More recent work has cast doubt on some of these assertions, and broadened the argument to include other early-branching animals such as sponges. Once assumed to be primitively nerveless, it is possible that sponges once had nervous systems but lost them, making the position of ctenophores as merely aberrant rather than entirely distinct. Some researchers have lamented that these broad-brush ideas about evolution might be refined were zoologists to spend more time studying the basic biology, development and evolution of creatures usually left languishing in the more unread parts of zoology textbooks. If I were a young zoologist just starting out and wondering how to make my mark, I might well consider working on these beautiful, fascinating and enigmatic creatures - for much of what I find is likely to be entirely new, possibly unexpected, and might even yield clues to the deeper secrets of animal evolution.

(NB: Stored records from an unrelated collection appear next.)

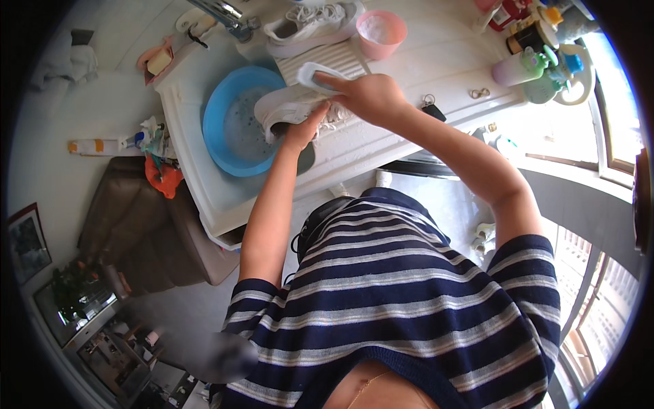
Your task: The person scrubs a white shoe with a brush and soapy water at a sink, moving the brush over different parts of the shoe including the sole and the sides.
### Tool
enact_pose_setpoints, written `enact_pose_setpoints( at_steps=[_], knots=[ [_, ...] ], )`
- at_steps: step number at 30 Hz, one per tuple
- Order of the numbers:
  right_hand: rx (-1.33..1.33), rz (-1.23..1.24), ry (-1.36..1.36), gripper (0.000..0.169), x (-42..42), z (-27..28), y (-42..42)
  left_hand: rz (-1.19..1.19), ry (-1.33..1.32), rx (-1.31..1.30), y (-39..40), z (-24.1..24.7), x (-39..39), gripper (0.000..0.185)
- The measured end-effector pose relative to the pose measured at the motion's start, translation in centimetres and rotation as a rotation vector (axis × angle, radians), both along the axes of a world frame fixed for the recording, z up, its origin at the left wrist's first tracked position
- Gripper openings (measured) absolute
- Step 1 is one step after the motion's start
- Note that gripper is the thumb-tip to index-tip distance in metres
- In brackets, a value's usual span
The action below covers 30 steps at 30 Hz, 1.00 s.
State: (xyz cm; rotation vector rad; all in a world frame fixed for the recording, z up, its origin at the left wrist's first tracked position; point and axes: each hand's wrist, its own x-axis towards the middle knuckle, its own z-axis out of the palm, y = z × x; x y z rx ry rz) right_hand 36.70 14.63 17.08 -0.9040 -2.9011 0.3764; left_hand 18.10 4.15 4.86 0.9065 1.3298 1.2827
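A white lace-up shoe (287, 108) is tilted over the right side of a blue plastic basin (210, 128) that holds sudsy water. My left hand (305, 130) grips the shoe by its opening, the thumb lying along its upper. Above the shoe, my right hand (370, 97) is closed around a white brush (312, 74); its bristles are hidden, and I cannot tell whether it touches the shoe. Another white shoe (311, 28) rests behind the ribbed washboard (334, 57) of the sink. Beside it stands a pink cup (381, 40) with white powder in it.
The basin sits in a white laundry sink (176, 110) under a metal faucet (225, 15). A soap bar (159, 62) lies at the sink's back left corner. A key fob (433, 110) and a small metal clip (480, 93) are on the counter. Spray bottles (521, 67) stand at the right.
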Motion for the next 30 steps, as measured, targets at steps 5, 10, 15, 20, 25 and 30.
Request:
enact_pose_setpoints(
  at_steps=[5,10,15,20,25,30],
  knots=[
    [0.028,0.141,-0.341,0.051,-11.1,0.3,-1.3,0.032,0.186,0.057,-0.4,-1.6,-0.7,0.047],
    [0.050,0.263,-0.324,0.051,-16.0,-1.3,-2.1,0.076,0.141,0.030,-0.9,-3.4,-0.5,0.049],
    [0.225,0.436,-0.352,0.057,-7.9,1.9,1.3,-0.049,-0.036,0.207,-0.3,-2.8,-0.7,0.038],
    [0.082,0.400,-0.395,0.053,-4.8,4.5,1.4,0.035,-0.021,0.246,-0.3,-2.2,0.4,0.035],
    [0.063,0.446,-0.411,0.059,-11.5,1.7,-1.2,0.065,0.119,0.171,-0.6,-2.6,0.6,0.043],
    [0.150,0.674,-0.492,0.053,-18.9,-0.4,-4.8,0.085,0.346,0.251,-0.7,-4.1,0.4,0.028]
  ],
)
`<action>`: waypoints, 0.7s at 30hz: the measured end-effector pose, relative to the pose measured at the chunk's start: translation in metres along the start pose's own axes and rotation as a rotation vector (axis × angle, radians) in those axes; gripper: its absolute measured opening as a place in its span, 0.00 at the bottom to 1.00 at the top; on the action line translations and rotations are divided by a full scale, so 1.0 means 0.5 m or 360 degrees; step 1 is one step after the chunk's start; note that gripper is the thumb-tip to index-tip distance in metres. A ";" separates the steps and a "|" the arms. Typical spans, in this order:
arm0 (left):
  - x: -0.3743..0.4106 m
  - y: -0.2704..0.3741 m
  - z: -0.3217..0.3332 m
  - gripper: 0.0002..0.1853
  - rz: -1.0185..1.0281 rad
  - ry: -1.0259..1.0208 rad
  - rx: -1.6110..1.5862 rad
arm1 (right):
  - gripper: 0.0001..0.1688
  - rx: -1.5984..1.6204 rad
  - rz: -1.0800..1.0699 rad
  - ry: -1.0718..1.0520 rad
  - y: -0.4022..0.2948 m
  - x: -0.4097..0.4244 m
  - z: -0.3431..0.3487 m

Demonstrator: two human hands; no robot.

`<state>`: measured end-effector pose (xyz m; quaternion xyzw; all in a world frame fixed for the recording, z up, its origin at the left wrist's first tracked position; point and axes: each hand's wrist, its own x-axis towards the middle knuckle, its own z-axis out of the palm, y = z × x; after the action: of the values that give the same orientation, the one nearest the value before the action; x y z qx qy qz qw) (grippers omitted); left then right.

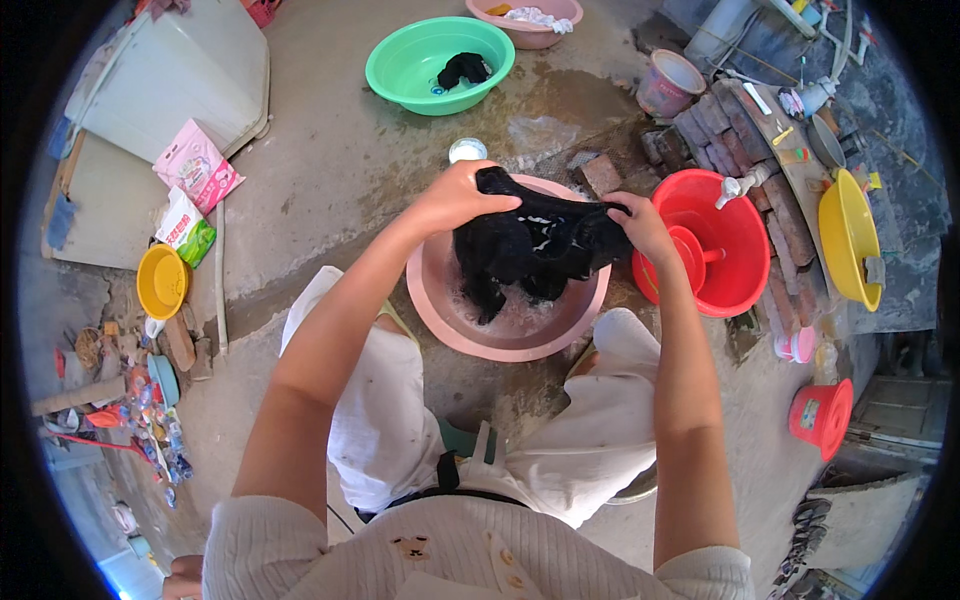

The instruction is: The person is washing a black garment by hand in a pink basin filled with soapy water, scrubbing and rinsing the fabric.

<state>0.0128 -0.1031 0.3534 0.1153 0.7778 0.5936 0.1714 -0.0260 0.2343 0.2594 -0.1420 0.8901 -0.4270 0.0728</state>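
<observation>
My left hand (457, 196) grips one edge of a wet black garment (517, 240), and my right hand (640, 225) pinches its other end. The cloth hangs stretched between both hands above a pink plastic basin (510, 349), its lower parts reaching down to the sudsy water. Part of the basin is hidden by the garment. Just beyond the basin stands a small round container with white contents (468, 150). Close to my right hand is a red bucket (742, 262) with a red dipper (684, 259) inside, under a tap (731, 191).
Farther off lie a green basin (405, 71) with black cloth and a pink basin (525, 34) with light cloth. Bricks (600, 176) and a yellow basin (847, 240) are at right. Powder bags (196, 169) and a small yellow basin (161, 281) stand left.
</observation>
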 end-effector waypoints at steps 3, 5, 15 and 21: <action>0.007 0.010 0.026 0.16 0.0209 0.0005 -0.0040 | 0.27 -0.0012 -0.0055 -0.0032 -0.060 -0.014 0.017; 0.002 0.020 0.030 0.15 0.0218 0.0006 0.0009 | 0.28 -0.0150 -0.0279 -0.0061 -0.148 -0.021 0.023; -0.018 0.077 -0.004 0.17 0.0288 -0.0198 0.0100 | 0.34 -0.1151 -0.0350 -0.0429 -0.148 -0.028 0.098; -0.038 0.081 -0.090 0.16 0.0066 0.0111 -0.0173 | 0.17 -0.0543 -0.0173 -0.0093 -0.017 -0.017 0.030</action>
<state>0.0112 -0.1390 0.4056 0.1012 0.7473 0.6421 0.1379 -0.0124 0.2208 0.2570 -0.2127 0.9380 -0.2689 0.0504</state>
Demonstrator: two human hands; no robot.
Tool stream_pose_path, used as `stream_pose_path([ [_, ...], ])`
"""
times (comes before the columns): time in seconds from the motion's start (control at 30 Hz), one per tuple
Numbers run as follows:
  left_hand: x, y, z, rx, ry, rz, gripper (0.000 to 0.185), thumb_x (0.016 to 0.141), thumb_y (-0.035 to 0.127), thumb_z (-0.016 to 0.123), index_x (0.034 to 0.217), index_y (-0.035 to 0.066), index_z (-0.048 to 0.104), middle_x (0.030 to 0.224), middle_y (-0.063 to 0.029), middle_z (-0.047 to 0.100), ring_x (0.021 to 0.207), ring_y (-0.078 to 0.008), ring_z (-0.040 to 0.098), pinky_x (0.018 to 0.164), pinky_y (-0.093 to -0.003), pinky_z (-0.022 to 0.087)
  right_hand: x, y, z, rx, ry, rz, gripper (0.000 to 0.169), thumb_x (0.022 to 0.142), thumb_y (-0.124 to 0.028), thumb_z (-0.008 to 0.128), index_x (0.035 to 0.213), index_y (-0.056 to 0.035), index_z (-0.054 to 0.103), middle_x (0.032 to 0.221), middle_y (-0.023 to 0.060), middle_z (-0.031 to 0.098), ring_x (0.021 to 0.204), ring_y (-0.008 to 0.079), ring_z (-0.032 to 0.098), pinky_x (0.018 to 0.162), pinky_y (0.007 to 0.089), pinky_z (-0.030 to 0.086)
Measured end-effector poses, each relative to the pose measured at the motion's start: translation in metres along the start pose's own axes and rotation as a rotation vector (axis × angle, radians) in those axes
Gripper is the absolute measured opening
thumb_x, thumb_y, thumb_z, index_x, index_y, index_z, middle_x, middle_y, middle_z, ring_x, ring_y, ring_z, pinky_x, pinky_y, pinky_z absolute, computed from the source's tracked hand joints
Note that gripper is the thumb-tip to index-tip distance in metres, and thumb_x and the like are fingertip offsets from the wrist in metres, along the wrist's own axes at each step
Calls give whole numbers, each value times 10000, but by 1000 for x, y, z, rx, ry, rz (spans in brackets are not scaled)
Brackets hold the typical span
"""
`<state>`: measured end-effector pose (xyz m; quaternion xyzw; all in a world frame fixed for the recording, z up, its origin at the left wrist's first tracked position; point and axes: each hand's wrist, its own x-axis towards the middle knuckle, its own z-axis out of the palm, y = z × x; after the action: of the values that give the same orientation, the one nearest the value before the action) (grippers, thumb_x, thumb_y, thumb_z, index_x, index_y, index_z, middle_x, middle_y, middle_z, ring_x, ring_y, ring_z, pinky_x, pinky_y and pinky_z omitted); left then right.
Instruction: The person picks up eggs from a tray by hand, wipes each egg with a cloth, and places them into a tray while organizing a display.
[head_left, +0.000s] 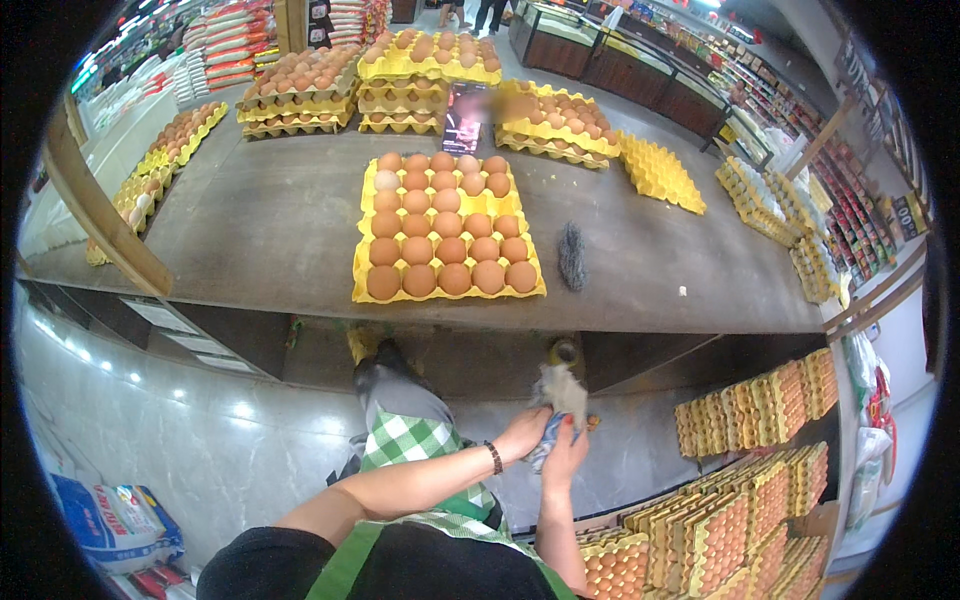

Oh, by the way, books I have read since my last literary update include At Home and The Road to Little Dribbling by Bill Bryson; The Garden by Chaz Brenchley and Dr Mütter's Marvels by Cristin O'Keefe Aptowicz. I'm currently reading SPQR by Mary Beard.

Monday, 27 June 2016

A Piece of Work

Some time ago the Ivy Press asked me to write copy for an intriguing book called 30-Second Biology, which I see is now available for pre-order. I wrote quite a large fraction of it (almost half).

The task was rather like Monty Python's notorious 'Summarise Proust in 15 Seconds' competition - one had to distil the absolute essentials of vast subjects (such as evolution, sexual selection, neurons, plants, bacteria) into a readable nugget no more than about 160 words long.

It was a tough assignment but intensely enjoyable, I had to revisit skills I'd acquired long ago writing press releases about complicated science that were succinct, accurate, and in language that non-specialist journalists could understand.

It also brought back to me the jewel-like shine of a perfect paragraph honed down to the irreducible minimum, where choice of words is vital, and one has to make hard decisions about which concepts must be developed, and those that can be safely left out.

When giving seminars to would-be science writers, my advice has always been to go read the works of people who could really write; and my choice has always veered towards the early nineteenth century when people still spoke the kind of English that Shakespeare might have understood, but sufficiently modern for us to enjoy without a dictionary - and which had yet to run into the slough of prolixity that characterises much later nineteenth-century prose.

My picks are always honed down to the novels of Jane Austen, and the poems of John Keats. These were writers who could express entire universes of thought in one well-crafted sentence. It might seem odd, perverse even, for a science writer to seek inspiration from Emma, or Ode to a Nightingale - but I nevertheless cite these as masterpieces not just of elegance, beauty, craft and line, but of brevity.